To garden!
An Oak Park, Michigan family decides to landscape their front yard with vegetables in raised beds after a sewer line renovation; a math teacher in Memphis provides a place for a few students to gather after school and try their hands at gardening, bee keeping and making biodiesel fuel; a woman uses a veggie garden in her trailer's yard as jumping off point for a more ecological lifestyle. That these foks were inspired to try growing a few veggies isn't surprising. After all, thanks to well-publicized initiatives like the White House vegetable garden, home gardening for food and health is enjoying a resurgence not seen since Victory garden days.
What is surprising is the response of certain members of their communities: each of these gardeners was threatened with legal action, with one woman facing possible jail time, for plantings that were not considered "suitable." In the end, complaints against all 3 were dropped, due in part to the negative publicity their cases garnered on the internet.

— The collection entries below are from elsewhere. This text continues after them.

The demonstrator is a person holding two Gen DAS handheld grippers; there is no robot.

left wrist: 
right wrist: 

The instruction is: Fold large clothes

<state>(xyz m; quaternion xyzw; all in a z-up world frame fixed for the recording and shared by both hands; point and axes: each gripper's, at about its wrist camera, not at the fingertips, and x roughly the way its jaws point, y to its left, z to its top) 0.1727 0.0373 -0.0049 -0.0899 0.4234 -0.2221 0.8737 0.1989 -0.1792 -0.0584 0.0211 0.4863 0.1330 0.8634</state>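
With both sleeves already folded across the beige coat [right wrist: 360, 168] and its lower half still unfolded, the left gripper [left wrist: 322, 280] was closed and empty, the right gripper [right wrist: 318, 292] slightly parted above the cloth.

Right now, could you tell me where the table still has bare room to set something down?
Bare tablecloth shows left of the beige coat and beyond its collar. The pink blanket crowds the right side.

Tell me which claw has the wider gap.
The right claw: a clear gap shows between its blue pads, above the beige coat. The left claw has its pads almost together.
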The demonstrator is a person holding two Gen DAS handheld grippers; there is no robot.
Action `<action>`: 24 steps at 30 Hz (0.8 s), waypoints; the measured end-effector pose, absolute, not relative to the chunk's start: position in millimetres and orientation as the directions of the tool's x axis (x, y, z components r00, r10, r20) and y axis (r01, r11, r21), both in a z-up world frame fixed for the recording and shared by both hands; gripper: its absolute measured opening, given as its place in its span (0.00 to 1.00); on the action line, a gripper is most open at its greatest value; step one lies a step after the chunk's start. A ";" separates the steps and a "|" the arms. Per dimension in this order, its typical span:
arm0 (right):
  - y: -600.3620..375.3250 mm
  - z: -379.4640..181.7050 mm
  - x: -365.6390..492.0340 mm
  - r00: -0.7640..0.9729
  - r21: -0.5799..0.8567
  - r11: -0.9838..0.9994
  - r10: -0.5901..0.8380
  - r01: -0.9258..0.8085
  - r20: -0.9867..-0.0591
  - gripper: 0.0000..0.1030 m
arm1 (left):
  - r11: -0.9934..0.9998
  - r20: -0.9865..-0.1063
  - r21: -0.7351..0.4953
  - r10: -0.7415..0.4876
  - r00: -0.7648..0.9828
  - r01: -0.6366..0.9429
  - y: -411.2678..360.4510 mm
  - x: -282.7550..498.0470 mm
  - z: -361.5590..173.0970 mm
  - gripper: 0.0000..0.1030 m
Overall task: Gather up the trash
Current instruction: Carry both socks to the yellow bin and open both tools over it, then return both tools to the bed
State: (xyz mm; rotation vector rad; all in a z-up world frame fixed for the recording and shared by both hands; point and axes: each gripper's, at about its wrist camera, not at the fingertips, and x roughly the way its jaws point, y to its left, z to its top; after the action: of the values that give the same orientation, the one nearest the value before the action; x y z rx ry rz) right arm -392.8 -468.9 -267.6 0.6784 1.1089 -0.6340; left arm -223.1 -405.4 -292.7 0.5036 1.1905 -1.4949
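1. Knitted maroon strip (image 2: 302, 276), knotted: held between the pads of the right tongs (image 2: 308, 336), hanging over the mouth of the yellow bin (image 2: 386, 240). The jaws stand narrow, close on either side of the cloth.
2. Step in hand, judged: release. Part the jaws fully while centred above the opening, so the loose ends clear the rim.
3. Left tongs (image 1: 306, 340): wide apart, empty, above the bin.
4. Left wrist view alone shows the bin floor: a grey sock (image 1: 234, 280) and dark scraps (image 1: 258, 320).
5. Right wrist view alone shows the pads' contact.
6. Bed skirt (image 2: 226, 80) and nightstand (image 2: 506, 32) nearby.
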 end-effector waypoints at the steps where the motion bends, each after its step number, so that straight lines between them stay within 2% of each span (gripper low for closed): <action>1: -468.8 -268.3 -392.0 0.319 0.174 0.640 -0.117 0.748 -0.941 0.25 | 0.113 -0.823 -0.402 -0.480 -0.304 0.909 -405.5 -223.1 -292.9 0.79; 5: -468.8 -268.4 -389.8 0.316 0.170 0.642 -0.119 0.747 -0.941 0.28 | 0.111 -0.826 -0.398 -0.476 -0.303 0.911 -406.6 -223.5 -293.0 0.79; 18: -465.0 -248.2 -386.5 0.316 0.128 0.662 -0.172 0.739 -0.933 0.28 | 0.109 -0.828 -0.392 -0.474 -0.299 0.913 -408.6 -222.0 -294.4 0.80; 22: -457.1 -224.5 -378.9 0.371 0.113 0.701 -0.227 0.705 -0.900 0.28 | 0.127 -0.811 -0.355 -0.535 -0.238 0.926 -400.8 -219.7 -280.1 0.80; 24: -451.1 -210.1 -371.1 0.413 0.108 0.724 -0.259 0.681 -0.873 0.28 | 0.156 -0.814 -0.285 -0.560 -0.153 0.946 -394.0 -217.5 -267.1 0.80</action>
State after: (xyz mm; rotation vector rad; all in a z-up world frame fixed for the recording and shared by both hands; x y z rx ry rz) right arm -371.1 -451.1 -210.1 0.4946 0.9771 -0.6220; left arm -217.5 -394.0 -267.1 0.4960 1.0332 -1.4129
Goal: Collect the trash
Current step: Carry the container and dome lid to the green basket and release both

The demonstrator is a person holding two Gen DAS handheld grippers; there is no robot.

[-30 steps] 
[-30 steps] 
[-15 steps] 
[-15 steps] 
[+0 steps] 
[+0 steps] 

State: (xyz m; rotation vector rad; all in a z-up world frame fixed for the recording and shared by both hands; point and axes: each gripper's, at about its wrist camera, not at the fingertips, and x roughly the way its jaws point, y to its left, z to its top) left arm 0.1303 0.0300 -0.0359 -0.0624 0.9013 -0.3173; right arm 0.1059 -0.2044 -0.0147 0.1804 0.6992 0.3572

Looking at photos of the 3 yards, (to find them, follow the links given above) it is hard for me to see how they could be objectionable. They look like well tended vegetable gardens and bins, especially compared to what my gar- well, let's not get into that. But it seems that our concept of what a front yard should look like has narrowed over the past 50 years. As Oak Park’s Planning and Technology Director Kevin Rulkowski says,
“If you look at the dictionary, suitable means common. You can look all throughout the city and you'll never find another vegetable garden that consumes the entire front yard.”
Is it a coincidence that our concept of agriculture has become similarly narrow over the same time frame, so that farming now refers mainly to presiding over thousands of acres growing a handful of different varieties?